From that day forward there was no mention of the son who had died in the fire and John Hadley was a changed man. Before, he had been a man of simplicity, a man of great passion, of great loves and great hates, but now he seemed to have nothing inside him. He hated no one, loved no one. His only concern was in building a stone house, a beautiful stone house filled with beautiful things. It was as though he’d come to the decision that if he could not leave behind children who suited him, he would leave behind a house of great significance.
As for his wife, she too had changed, but for the better. Now her husband did not curse her or revile her. He no longer visited her bed but for that she was glad. In truth, John came to look at her as he would another man, and when he found out she knew something about gardens, he began asking her opinion.
As the years went by, their marriage was replaced with friendship and little by little, Alida’s hope began to come back to her. Some women would have hated their husbands to look at them with no warmth, but for Alida, the absence of hate in her husband’s eyes was almost love.
Never did she for a minute regret what she had done in setting the fire and killing the boy, and her own daughter as well. She felt that the two of them had died so her many other children could live now and in the future. Now there was no more talk of giving Gilbert Rasher all of her children’s property. In fact the man had shown up after the fire and said that John “owed” him even though the boy was dead. It was not his fault the boy had died. John had spit on the contract and walked away. Gilbert rode away and did not bother the Hadley family again, not even to claim the ten-year-old girl who was to have been his bride.
Nearly fifty miles away, Will and Meg Watkins bought a farm and settled down to raise “their” two children. Will never told his wife that on the night they left, he had stolen a bag containing six exquisite gold cups out from under the very arm of a heavily sleeping Gilbert Rasher. The cups were now hidden under the floor of the farmhouse, quite safe, one missing a ruby he’d used to pay for the farm, but otherwise intact. When the children were older he planned to give the cups to them.
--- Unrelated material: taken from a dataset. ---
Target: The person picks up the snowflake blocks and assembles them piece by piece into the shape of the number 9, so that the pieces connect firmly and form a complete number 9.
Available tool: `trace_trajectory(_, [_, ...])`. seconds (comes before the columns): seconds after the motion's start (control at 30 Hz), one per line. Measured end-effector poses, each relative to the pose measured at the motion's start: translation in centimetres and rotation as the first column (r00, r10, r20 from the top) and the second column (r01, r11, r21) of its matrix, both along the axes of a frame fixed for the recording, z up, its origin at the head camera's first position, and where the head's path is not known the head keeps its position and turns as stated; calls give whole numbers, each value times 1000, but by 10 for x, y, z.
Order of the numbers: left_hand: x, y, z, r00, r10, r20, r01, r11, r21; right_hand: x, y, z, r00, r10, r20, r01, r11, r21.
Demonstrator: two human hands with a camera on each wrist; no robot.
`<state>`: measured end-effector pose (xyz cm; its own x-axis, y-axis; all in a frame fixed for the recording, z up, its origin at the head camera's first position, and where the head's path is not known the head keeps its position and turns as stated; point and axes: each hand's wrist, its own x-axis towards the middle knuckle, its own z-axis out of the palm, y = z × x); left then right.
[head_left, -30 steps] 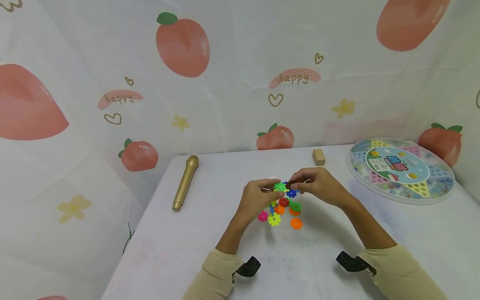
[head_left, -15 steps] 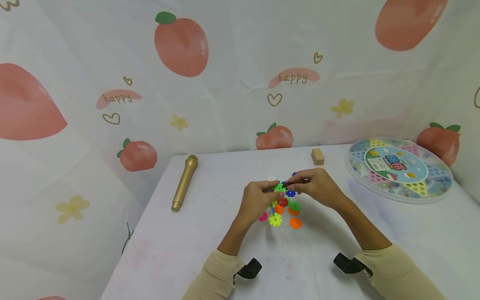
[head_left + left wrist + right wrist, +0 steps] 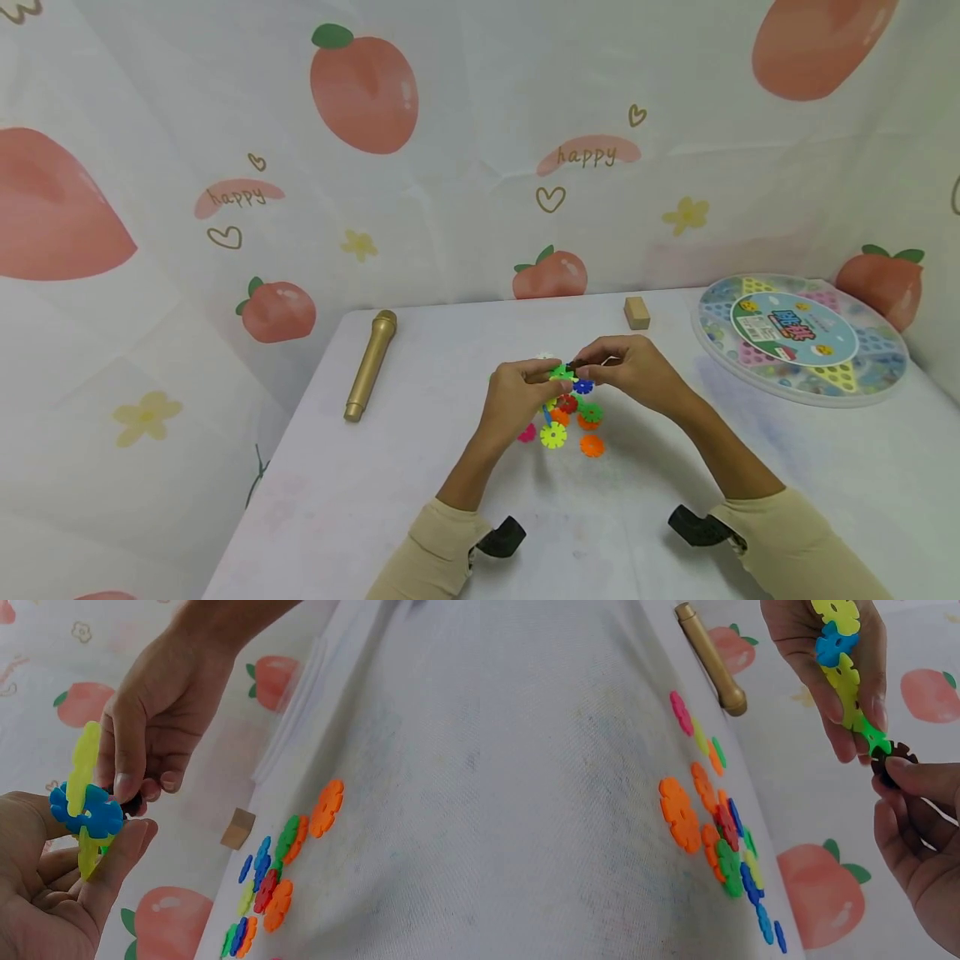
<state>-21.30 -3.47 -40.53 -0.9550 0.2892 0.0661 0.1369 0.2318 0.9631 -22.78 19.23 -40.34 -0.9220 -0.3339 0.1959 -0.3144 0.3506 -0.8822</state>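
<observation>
My left hand (image 3: pixel 510 400) grips a chain of notched plastic snowflake discs. In the right wrist view, the chain runs from a yellow disc (image 3: pixel 836 613) through a blue disc (image 3: pixel 836 645) and another yellow disc (image 3: pixel 844 682) to a green disc (image 3: pixel 874 737). Between thumb and fingers, my right hand (image 3: pixel 637 371) pinches a dark disc (image 3: pixel 892 757), which meets the green one's edge. Whether their slots are interlocked I cannot tell. Both hands are raised over loose discs on the table, including an orange disc (image 3: pixel 592 446) and a red disc (image 3: pixel 567 404).
A gold toy microphone (image 3: pixel 371 367) lies at the left of the white-covered table (image 3: pixel 360 517). Toward the back stands a small wooden block (image 3: pixel 637 313). A round Chinese checkers box (image 3: pixel 855 385) occupies the right rear, before a peach-printed backdrop (image 3: pixel 450 217).
The hands stay close together over the same spot, with the dark disc shifting slightly against the green one. The yellow disc below the left hand appears a little further right.
</observation>
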Motion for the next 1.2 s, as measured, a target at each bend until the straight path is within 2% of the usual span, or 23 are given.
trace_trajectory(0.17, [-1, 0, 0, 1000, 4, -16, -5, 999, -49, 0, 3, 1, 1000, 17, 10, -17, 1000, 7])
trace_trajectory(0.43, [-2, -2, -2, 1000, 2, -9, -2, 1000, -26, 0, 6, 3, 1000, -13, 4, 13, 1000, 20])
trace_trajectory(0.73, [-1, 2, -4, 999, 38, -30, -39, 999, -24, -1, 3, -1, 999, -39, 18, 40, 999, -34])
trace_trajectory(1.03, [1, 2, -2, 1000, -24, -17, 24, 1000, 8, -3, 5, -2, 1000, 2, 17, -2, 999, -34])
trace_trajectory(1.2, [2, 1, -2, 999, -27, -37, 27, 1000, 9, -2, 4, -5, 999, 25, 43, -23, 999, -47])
He didn’t tell Meg the truth about the fire, about the burned bodies of the infants found in the rubble. He didn’t want her to think her precious babies were in danger or he feared she might never let them out the door.
He told her John had given him money to buy the farm and had wanted them to move away from the village where they’d both grown up because there had been cases of plague reported there. Will said that John and his wife were building a fine new house and many, many years from now he would want Meg to bring the children to him. Until then she and Will were to give them a safe, country upbringing.
All Meg cared about was that the children were hers. She was glad she wouldn’t have to take them to the castle and turn them over to someone else as soon as they were weaned. But just in case, she nursed them until they were two years old.
And after they were weaned and no one came for them, Meg seemed to forget that the children were not hers.
But Will never forgot and never for an instant did he stop his vigilance in watching any strangers who appeared on the horizon.
17
Eight Years Later
1579
Horses!” Callie said in disgust. “You always want horses. Have you no imagination?”
“As much as you have,” Talis said, defending himself, but he knew it wasn’t true. Callie was the one with the stories in her head.
He was walking in the dusty road behind the slow-moving wagon as they returned from taking their produce to the village market. Will was, as usual, sitting on the wagon seat sound asleep, letting the ancient old horse find its own way home. Callie was sitting on the back of the wagon, swinging her insect-bitten bare legs, her hands tucked under her legs as she leaned forward and watched Talis brandishing his wooden sword.
They were very different-looking children. Talis was as dark as Callie was fair, and he was as big and sturdily built as she was delicately made; he was as handsome as she was plain. He was quite large for his age, being only eight, but he looked at least twelve years old, while Callie had a sweet, innocent expression that made her seem much younger than her years. Talis often demonstrated that he could pick her up and swing her around. But then Callie retaliated by slipping through tiny places that he could not get his big body through. She took delight in reminding him of the time he got stuck in the iron bars across a window in the cellar of an old house.
“Can’t you think of something better than horses?” she asked with great disdain in her voice.
Talis made a fierce jab at an imaginary foe with his sword. “Your job is to think of things.”
“Oh? If I am to think, what good are you?”
“Men are to protect women, to be brave and honest. Men are made for honor and good deeds; men are—”
“Ha, ha!” Callie mocked. “What do you know of brave deeds? Your last fight was getting that big turnip out of the ground. Unless you count the cow stepping on your foot.”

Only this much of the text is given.